Dante calmly answered “Ted what I may or may not have done
in raising badly needed funding for our deeply flawed candidates is not the
issue, I would not change a thing in the way I raised money from this states beleaguered
industries what is important is I’m innocent so you can go fuck yourself, and
it’s time to change because if nothing changes nothing changes”
The crowd rose to its feet and a grandmother standing next
to Fricker with an umbrella that was printed with the slogan “I’m innocent and
care about my grandchildren’s future so you can go fuck yourself” literally
shoved the umbrella up Fricker’s ass while shouting “I bet God is laughing now”
Fricker stumbled away and was quickly replaced by Lenny
Hater of the Daily News “Is it true Dante that the US Attorney Ping Pong has
not questioned you yet?
Dante paused and then responded “It has been widely reported
that I am under investigation by the US Attorney however he has not had the
courtesy or the balls to question me about those allegations, and that is for a
very simple reason I’m innocent so you can go fuck yourself, and it’s time to
change because if nothing changes nothing changes”

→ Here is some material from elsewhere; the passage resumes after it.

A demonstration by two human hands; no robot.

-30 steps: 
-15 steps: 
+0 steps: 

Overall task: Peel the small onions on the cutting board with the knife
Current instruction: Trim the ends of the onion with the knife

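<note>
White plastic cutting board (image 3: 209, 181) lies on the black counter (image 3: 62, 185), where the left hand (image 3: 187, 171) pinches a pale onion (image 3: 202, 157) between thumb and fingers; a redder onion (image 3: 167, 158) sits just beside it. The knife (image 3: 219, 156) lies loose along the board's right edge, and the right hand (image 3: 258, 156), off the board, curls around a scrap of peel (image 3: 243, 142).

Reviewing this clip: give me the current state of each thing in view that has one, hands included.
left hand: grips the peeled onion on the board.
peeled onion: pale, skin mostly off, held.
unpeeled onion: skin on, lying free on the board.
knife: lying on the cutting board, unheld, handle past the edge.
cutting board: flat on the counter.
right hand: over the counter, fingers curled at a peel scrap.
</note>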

Hater persisted “Do you think Ping has avoided you because
you raised money for him?”
“Dante became agitated “You need to ask the US Attorney why
he would leak that he is investigating me but not follow up on that
investigation. I would welcome publicly
discussing my fundraising efforts on his behalf because I’m innocent so you can
go fuck yourself, and it’s time to change because if nothing changes nothing
changes”
Casey Sailer sashayed to the mic “Mr. Dorr in case you were
not aware to be grammatically correct you should be saying “I am innocent
therefore you may proceed to . . .”
Before he could finish the 6 year old with the Cinderella lunchbox
gave Casey a swift kick to the groin and stated “Fuck you and your grammar
asshole”
The crowd went insane chanting Dante Dante Dante.
I saw a strange look come over Dante’s face as he addressed
the crowd.
Your support has been overwhelming I feel you have left me
no choice at this time but to announce that I will be running for office on a
platform of I’m innocent so you can go fuck yourself, and it’s time to change
because if nothing changes nothing changes.
I look forward to my campaign, keep those cash contributions coming”
As I tried to sneak out of the press conference/rally/revival
meeting all I could think of was the one thing Dante had said that actually
rang true people made plans and God just laughs.